Would you please repeat the data that follows, exactly as it reads?

=====

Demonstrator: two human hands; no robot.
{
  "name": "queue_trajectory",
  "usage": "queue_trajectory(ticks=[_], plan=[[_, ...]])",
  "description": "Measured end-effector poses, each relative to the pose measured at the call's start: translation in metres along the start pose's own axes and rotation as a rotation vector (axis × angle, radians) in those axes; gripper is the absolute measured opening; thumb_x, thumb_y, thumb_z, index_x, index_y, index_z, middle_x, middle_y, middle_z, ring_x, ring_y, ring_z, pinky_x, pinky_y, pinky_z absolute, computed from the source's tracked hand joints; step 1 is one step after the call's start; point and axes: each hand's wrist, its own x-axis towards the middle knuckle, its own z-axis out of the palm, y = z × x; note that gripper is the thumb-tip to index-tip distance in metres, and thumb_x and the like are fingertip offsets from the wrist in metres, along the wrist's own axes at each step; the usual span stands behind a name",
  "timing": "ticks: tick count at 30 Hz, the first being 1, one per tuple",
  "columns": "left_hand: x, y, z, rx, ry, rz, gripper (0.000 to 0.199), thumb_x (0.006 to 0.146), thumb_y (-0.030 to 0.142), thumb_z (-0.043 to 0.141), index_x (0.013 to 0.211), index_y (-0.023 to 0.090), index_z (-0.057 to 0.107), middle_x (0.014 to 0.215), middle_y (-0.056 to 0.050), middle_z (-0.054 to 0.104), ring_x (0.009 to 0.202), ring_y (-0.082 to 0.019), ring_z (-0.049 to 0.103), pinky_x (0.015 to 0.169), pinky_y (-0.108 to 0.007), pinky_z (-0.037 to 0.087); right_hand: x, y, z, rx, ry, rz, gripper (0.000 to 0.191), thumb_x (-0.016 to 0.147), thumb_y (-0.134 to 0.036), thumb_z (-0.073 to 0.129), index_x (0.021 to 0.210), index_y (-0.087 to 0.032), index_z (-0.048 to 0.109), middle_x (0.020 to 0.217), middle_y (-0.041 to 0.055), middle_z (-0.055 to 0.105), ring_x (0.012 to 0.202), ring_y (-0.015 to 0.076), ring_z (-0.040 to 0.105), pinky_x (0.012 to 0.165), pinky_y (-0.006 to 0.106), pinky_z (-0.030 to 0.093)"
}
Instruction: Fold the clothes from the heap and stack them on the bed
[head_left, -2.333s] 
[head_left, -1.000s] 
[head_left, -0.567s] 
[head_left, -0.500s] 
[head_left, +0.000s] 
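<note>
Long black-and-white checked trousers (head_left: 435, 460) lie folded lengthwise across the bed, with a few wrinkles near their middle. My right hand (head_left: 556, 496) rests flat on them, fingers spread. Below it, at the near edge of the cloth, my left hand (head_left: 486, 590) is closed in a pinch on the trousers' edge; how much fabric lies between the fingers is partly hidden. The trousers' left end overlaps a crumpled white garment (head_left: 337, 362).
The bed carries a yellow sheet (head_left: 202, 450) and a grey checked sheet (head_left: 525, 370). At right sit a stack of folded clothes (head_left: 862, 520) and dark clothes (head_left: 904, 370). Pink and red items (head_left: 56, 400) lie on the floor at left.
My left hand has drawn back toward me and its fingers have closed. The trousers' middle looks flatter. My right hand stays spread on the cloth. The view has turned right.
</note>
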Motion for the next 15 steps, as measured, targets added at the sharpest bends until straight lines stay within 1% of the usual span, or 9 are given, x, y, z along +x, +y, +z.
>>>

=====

## Solution
Demonstrator: two human hands; no robot.
{
  "name": "queue_trajectory",
  "usage": "queue_trajectory(ticks=[_], plan=[[_, ...]])",
  "description": "Measured end-effector poses, each relative to the pose measured at the call's start: translation in metres along the start pose's own axes and rotation as a rotation vector (axis × angle, radians) in those axes; gripper is the absolute measured opening; thumb_x, thumb_y, thumb_z, index_x, index_y, index_z, middle_x, middle_y, middle_z, ring_x, ring_y, ring_z, pinky_x, pinky_y, pinky_z absolute, computed from the source's tracked hand joints; step 1 is one step after the call's start; point and axes: each hand's wrist, its own x-axis towards the middle knuckle, its own z-axis out of the palm, y = z × x; note that gripper is the thumb-tip to index-tip distance in metres, and thumb_x and the like are fingertip offsets from the wrist in metres, along the wrist's own axes at each step; the usual span stands behind a name",
  "timing": "ticks: tick count at 30 Hz, the first being 1, one per tuple",
  "columns": "left_hand: x, y, z, rx, ry, rz, gripper (0.000 to 0.199), thumb_x (0.006 to 0.146), thumb_y (-0.030 to 0.142), thumb_z (-0.043 to 0.141), index_x (0.013 to 0.211), index_y (-0.023 to 0.090), index_z (-0.057 to 0.107), middle_x (0.014 to 0.215), middle_y (-0.056 to 0.050), middle_z (-0.054 to 0.104), ring_x (0.009 to 0.202), ring_y (-0.082 to 0.019), ring_z (-0.049 to 0.103), pinky_x (0.015 to 0.169), pinky_y (-0.108 to 0.007), pinky_z (-0.037 to 0.087); right_hand: x, y, z, rx, ry, rz, gripper (0.000 to 0.191), thumb_x (-0.016 to 0.147), thumb_y (-0.134 to 0.036), thumb_z (-0.073 to 0.129), index_x (0.021 to 0.210), index_y (-0.087 to 0.032), index_z (-0.048 to 0.109), middle_x (0.020 to 0.217), middle_y (-0.041 to 0.055), middle_z (-0.055 to 0.105), ring_x (0.012 to 0.202), ring_y (-0.015 to 0.076), ring_z (-0.040 to 0.105), pinky_x (0.012 to 0.165), pinky_y (-0.006 to 0.106), pinky_z (-0.030 to 0.093)"
}
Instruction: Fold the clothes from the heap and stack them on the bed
[head_left, -2.333s] 
[head_left, -1.000s] 
[head_left, -0.567s] 
[head_left, -0.500s] 
[head_left, +0.000s] 
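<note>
Long black-and-white checked trousers (head_left: 435, 460) lie folded lengthwise across the bed, with a few wrinkles near their middle. My right hand (head_left: 556, 496) rests flat on them, fingers spread. Below it, at the near edge of the cloth, my left hand (head_left: 486, 590) is closed in a pinch on the trousers' edge; how much fabric lies between the fingers is partly hidden. The trousers' left end overlaps a crumpled white garment (head_left: 337, 362).
The bed carries a yellow sheet (head_left: 202, 450) and a grey checked sheet (head_left: 525, 370). At right sit a stack of folded clothes (head_left: 862, 520) and dark clothes (head_left: 904, 370). Pink and red items (head_left: 56, 400) lie on the floor at left.
My left hand has drawn back toward me and its fingers have closed. The trousers' middle looks flatter. My right hand stays spread on the cloth. The view has turned right.
</note>
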Motion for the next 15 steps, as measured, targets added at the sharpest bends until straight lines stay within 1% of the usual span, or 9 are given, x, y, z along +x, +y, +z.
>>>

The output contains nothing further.